[Task to complete]
The required output is a number: how many lines of the data below include the string "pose".

[Provided material]
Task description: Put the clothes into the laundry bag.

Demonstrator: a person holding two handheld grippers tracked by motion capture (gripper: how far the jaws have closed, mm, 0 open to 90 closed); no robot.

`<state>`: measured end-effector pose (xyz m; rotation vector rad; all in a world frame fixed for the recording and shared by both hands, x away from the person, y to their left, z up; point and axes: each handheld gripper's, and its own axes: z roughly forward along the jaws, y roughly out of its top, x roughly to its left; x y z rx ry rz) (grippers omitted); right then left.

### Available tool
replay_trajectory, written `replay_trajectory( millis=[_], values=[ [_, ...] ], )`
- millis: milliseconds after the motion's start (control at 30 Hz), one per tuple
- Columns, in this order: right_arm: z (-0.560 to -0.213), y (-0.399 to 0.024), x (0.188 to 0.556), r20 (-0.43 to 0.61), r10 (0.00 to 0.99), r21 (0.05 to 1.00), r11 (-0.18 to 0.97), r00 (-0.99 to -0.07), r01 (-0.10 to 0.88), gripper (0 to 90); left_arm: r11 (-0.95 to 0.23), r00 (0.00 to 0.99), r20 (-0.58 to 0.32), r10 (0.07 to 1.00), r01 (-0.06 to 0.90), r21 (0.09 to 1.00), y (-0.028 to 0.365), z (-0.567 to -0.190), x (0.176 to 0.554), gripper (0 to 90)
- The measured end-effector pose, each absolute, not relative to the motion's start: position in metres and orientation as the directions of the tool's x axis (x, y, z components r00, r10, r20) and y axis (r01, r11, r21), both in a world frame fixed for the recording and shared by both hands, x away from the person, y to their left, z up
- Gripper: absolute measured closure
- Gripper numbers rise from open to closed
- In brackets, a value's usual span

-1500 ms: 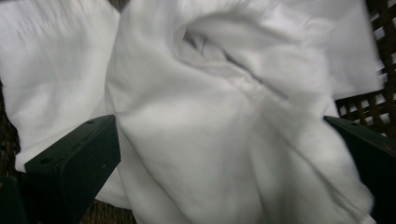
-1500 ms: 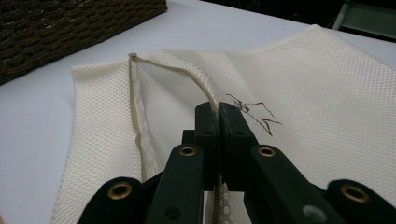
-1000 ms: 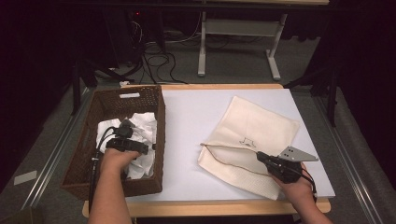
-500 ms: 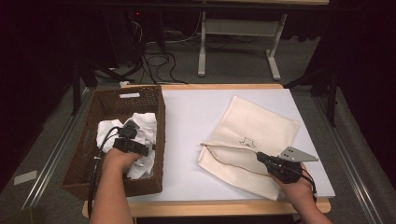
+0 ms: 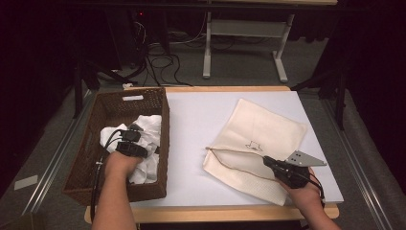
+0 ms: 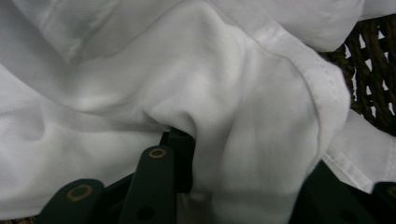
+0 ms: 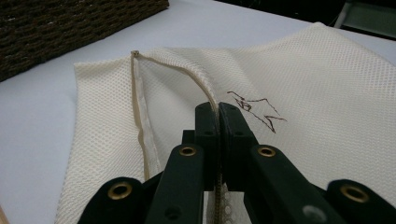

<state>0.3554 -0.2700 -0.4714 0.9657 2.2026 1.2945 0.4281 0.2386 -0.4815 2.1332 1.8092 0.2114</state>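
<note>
- The left gripper (image 5: 135, 128) is seen in the high view inside the wicker basket (image 5: 95, 125), lowered onto the white garment (image 5: 149, 128) that lies crumpled there.
- In the left gripper view, a bunched fold of the white garment (image 6: 233, 140) is gathered between the two black jaws, one rising at the lower left and the other at the lower right edge.
- The left jaws have just been closing, and the fold is pinched between them, with cloth bulging above and spilling to both sides of the fingers (image 6: 156, 182).
- Beyond the fingers, to the upper right in that view, the woven wall of the wicker basket (image 6: 373, 60) is seen behind a stitched hem of the garment.
- The right gripper (image 5: 269, 162) is held low over the near part of the cream mesh bag (image 5: 268, 125), which lies flat on the white table (image 5: 201, 115).
- In the right gripper view, the fingers (image 7: 233, 126) are pressed together, and the zippered edge of the cream mesh bag (image 7: 327, 93) is pinched between them.
- From the fingertips the edge runs away to the left, ending at a small corner well ahead of the fingers.
- A dark scribbled mark (image 7: 257, 109) is seen on the mesh just right of the fingertips.
- The wicker basket (image 7: 70, 28) is seen far ahead and left of the right fingers.
</note>
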Motion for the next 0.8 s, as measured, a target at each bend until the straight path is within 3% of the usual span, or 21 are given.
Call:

[Response area]
2